The format of the book isn’t exactly chronological. The perspective shifts from past to present in alternating chapters. In the past (1950sish period), we meet Philip Tonka and his band mates, The Danes who have been recruited by the US Government to investigate a sound that has been heard in Africa. The sound is debilitating and renders all weapons useless. The government wants the Danes to go in and investigate, partly because they all have war experience and because, with their musical backgrounds, they know sounds.

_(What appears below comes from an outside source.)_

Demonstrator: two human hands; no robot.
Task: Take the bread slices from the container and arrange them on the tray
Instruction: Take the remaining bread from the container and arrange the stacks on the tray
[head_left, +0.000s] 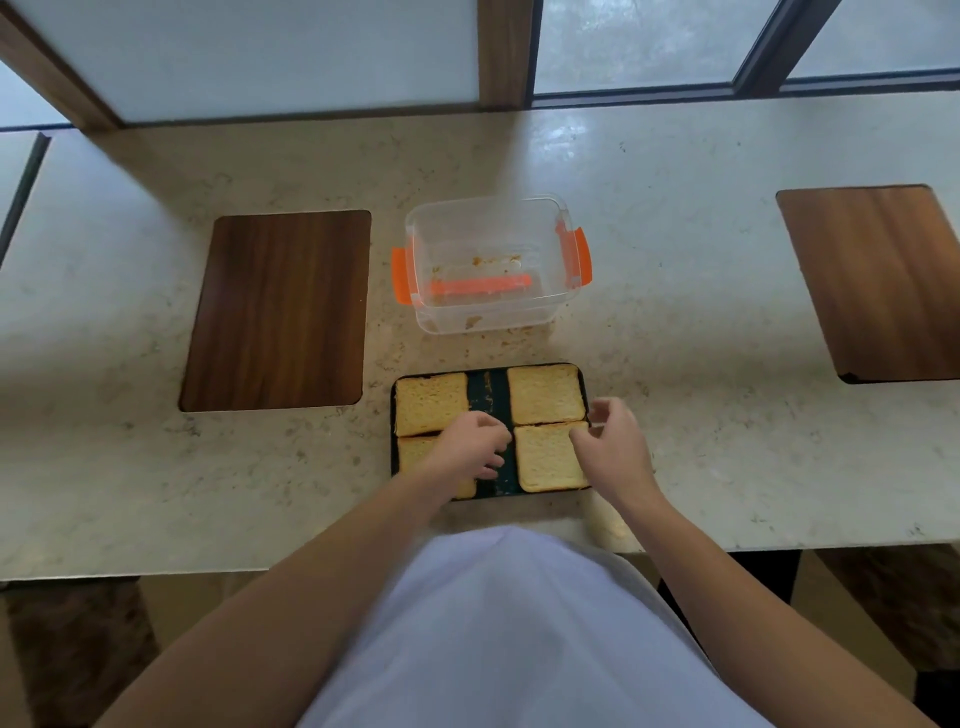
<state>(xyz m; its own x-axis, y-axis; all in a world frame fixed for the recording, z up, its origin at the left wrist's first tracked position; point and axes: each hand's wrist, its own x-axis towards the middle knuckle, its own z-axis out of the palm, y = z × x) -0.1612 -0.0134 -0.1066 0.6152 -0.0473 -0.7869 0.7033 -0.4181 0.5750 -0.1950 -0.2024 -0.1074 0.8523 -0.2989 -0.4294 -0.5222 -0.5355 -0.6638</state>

Present day (still 1950s, but happening currently to the characters) Philip is in a hospital room, nearly every bone in his body broken, The Danes’ whereabouts unknown, waking up from a 6 month long coma. We meet his doctors and nurses and see the speed in which Philip is recovering, so clearly there is something mysterious going on.

I am a fan of this storytelling format. Malerman used the same thing in Bird Box, and it worked great. The suspense build up absolutely works. Two stories paralleling into their climax makes for a double hit of terror. The only downfall of this book (and this is simply personal preference) is that this story didn’t scare me like Bird Box did. That book is easily the third scariest book I’ve ever read (The Shining and Let the Right One In being the other two). That is the only reason why I say I liked Bird Box better. (totally unrelated side note, but if anyone important happens to stumble upon this and if there is a Bird Box movie made, PLEASE PLEASE PLEEEEEAAAAASE, for the love of Pete, don’t show the creatures. It would be so much better that way.)

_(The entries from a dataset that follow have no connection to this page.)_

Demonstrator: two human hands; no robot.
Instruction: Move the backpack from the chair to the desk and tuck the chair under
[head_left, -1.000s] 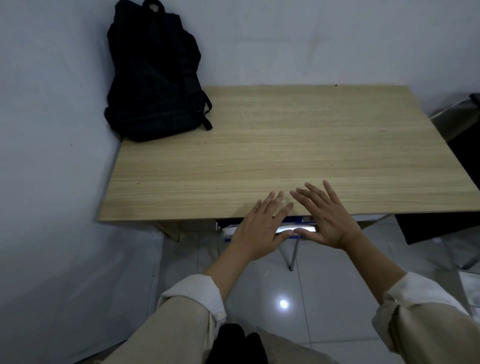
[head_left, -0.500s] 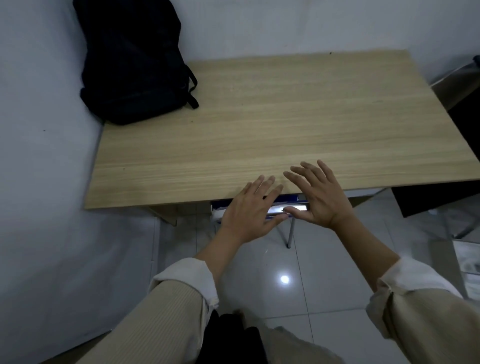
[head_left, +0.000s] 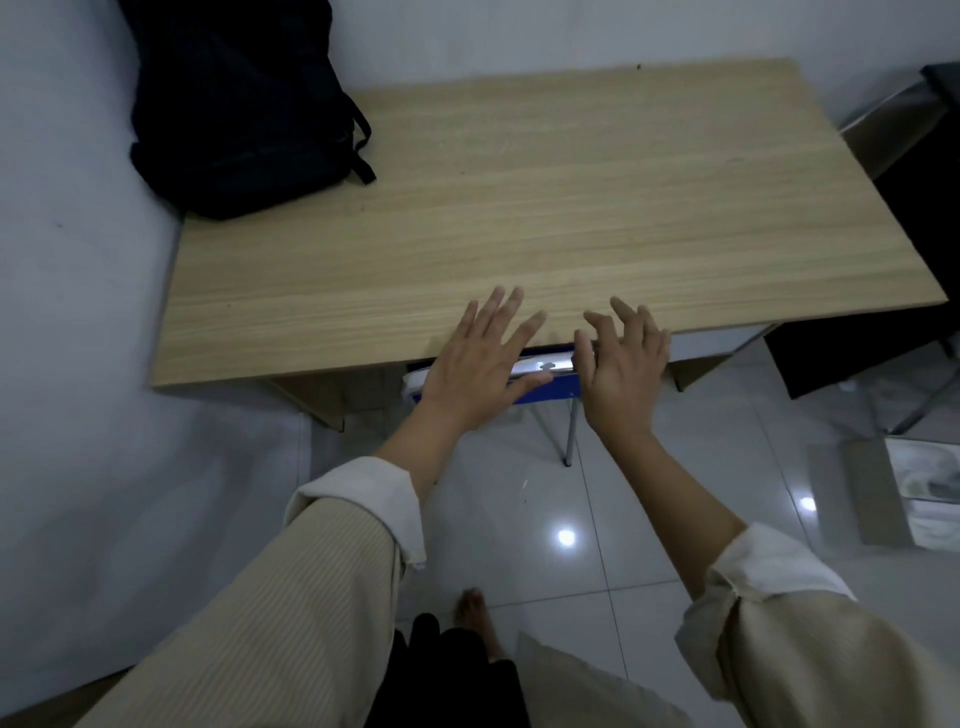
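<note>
The black backpack (head_left: 236, 109) leans against the wall on the back left corner of the wooden desk (head_left: 545, 208). The blue chair (head_left: 540, 387) sits almost wholly under the desk's front edge; only a strip of its back, a white top rail and one metal leg (head_left: 571, 436) show. My left hand (head_left: 475, 364) is spread flat in front of the chair's back, fingers apart. Beside it my right hand (head_left: 626, 371) is also empty, fingers apart and slightly curled. Whether either palm touches the chair I cannot tell.
White walls close in on the left and behind the desk. A dark piece of furniture (head_left: 852, 353) with metal legs stands at the right. A flat grey box (head_left: 904, 493) lies on the glossy tiled floor at the right. My bare foot (head_left: 475, 613) shows below.
The view has shifted, so the desk and backpack sit differently in frame. My right fingers have curled a little. Both hands stay by the chair's back at the desk edge.
</note>
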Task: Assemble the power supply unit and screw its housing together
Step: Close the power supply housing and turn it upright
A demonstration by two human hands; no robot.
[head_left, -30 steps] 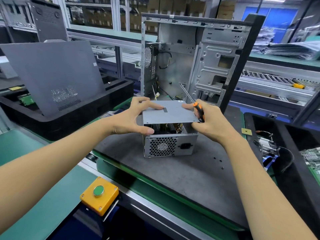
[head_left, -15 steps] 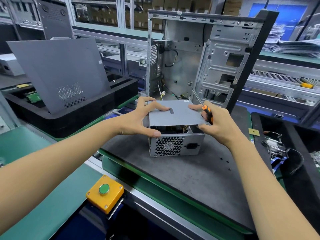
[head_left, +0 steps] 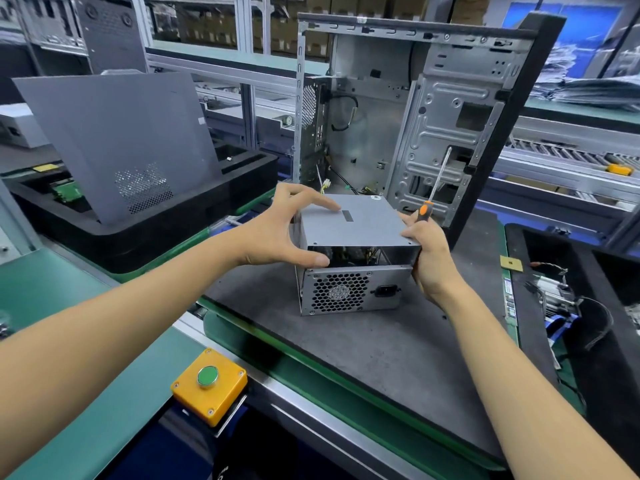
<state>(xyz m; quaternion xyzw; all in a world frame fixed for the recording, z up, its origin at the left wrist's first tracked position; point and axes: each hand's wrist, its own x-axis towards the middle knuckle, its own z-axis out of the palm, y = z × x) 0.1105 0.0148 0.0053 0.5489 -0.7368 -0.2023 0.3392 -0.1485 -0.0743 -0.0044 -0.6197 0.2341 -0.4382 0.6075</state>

Malerman is an author I look forward to reading. He has another book, published between these two, that I need to get my hands on! If it’s anything like the other two, I know I will love it.

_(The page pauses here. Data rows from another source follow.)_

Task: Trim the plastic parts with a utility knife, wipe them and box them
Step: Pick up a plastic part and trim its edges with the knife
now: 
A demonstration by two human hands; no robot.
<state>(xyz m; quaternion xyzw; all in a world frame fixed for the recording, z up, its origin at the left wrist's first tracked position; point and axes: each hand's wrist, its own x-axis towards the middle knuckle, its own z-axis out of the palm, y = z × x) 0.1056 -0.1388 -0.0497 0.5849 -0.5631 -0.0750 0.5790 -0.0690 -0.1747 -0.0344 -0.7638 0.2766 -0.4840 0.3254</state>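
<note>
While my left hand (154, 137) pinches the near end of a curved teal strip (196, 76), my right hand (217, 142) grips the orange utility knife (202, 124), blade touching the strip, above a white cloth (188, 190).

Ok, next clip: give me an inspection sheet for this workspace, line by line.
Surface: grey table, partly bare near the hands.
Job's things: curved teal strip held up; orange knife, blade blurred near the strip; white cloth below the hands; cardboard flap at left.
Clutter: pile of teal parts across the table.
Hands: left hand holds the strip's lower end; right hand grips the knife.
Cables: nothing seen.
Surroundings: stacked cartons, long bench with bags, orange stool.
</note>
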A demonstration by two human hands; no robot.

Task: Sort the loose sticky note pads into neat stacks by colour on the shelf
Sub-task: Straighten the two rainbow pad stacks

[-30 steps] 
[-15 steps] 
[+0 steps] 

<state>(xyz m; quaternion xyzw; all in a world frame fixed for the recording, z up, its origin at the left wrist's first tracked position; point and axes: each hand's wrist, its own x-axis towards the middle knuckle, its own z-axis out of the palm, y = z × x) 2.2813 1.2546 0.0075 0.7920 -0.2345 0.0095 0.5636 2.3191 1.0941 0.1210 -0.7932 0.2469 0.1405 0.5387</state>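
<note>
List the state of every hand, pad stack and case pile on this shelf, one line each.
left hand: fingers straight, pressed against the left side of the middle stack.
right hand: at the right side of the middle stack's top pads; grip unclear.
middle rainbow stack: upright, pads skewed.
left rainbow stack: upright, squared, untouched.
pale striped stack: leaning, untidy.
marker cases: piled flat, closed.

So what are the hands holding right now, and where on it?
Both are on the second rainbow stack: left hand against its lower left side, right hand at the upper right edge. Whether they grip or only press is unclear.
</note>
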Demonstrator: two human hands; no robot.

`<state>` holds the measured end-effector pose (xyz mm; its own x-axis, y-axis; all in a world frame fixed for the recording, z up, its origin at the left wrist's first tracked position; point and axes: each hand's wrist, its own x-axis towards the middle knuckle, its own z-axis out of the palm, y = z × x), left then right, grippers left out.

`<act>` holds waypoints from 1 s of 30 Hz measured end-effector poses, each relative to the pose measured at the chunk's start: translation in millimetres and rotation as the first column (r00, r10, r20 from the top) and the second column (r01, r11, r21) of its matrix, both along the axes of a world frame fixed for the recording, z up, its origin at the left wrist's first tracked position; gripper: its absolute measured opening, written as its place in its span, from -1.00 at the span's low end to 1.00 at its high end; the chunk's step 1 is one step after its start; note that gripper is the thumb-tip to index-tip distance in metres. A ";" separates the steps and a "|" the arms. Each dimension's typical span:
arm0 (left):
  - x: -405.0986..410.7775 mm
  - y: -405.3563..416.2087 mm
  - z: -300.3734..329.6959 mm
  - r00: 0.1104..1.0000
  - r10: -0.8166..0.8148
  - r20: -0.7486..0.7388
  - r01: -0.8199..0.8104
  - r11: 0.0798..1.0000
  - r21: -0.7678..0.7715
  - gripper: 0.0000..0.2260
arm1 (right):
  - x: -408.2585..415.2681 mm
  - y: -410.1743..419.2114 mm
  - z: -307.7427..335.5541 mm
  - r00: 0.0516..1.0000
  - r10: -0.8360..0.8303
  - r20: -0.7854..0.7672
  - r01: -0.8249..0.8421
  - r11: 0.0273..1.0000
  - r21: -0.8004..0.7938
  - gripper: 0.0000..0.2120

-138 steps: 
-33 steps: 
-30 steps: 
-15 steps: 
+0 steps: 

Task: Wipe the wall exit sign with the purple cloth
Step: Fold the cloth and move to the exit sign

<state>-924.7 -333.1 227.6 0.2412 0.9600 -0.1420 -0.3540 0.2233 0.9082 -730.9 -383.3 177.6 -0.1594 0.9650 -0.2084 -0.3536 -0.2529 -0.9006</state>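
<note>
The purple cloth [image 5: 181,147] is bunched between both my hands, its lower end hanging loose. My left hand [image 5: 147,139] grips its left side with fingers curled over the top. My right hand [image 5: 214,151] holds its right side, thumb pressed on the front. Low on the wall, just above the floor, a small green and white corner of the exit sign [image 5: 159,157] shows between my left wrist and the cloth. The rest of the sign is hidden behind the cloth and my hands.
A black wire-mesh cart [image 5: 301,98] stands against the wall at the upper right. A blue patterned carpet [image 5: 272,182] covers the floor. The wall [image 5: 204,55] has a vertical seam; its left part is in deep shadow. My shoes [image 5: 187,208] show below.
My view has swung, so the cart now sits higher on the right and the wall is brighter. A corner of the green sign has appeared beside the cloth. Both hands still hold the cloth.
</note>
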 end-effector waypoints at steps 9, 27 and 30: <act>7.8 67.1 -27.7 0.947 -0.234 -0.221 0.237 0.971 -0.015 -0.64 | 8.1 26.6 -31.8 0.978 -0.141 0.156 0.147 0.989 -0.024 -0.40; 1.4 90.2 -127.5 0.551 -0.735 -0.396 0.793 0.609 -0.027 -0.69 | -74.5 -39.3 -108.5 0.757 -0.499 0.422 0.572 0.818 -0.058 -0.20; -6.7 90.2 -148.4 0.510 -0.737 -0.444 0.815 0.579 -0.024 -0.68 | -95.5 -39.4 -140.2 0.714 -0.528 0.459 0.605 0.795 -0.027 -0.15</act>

The Sex Lives of Cannibals: Adrift in the Equatorial Pacific

A friend recommended this book to me a few years ago. And, immediately, I was turned off,  simply because of the title. But they, he proceeded to tell me about the plot: a guy and his girlfriend movie to a tiny, barely inhabited island in the Pacific and try to survive for a few years. What all this has to do with sex lives and cannibals, even after reading the book, I still have no idea. However, don’t judge this book by the title. It is entirely worth reading.

Maarten and his girlfriend, Sylvia, move to Tarawa, which is near the equator, nearly a third world country where water must be boiled before drinking, where people (literally) shit in the ocean only to have it washed back up to shore, where dogs are such a nuisance that they are either eaten or aren’t even braked for when driving, where fish is eaten at every meal, where canned goods are flown in, sporadically, from Australia, where this is no hospital or medicine, and where the live expectancy is just over 50 years old. So, yea. Given all that, this book is really funny. Maarten’s experience, harrowing and hilarious, is not one I would ever embark on. Ever. But I’m glad he did, and survived, to tell us this story. And, of course, in the back of your mind, you will realize just how wonderful we have it with food, water, medicine, and shit free oceans.

He has written other books about his travel, but my friend says this is his best work. Between vignettes of his situation, he tells us about the history of the island and its surrounding neighbors. This was much less interesting to me, but for no reason other than I’m just not interested in it. It was still well researched and well written. I wasn’t expecting much from this book, but I’m very glad I picked it up.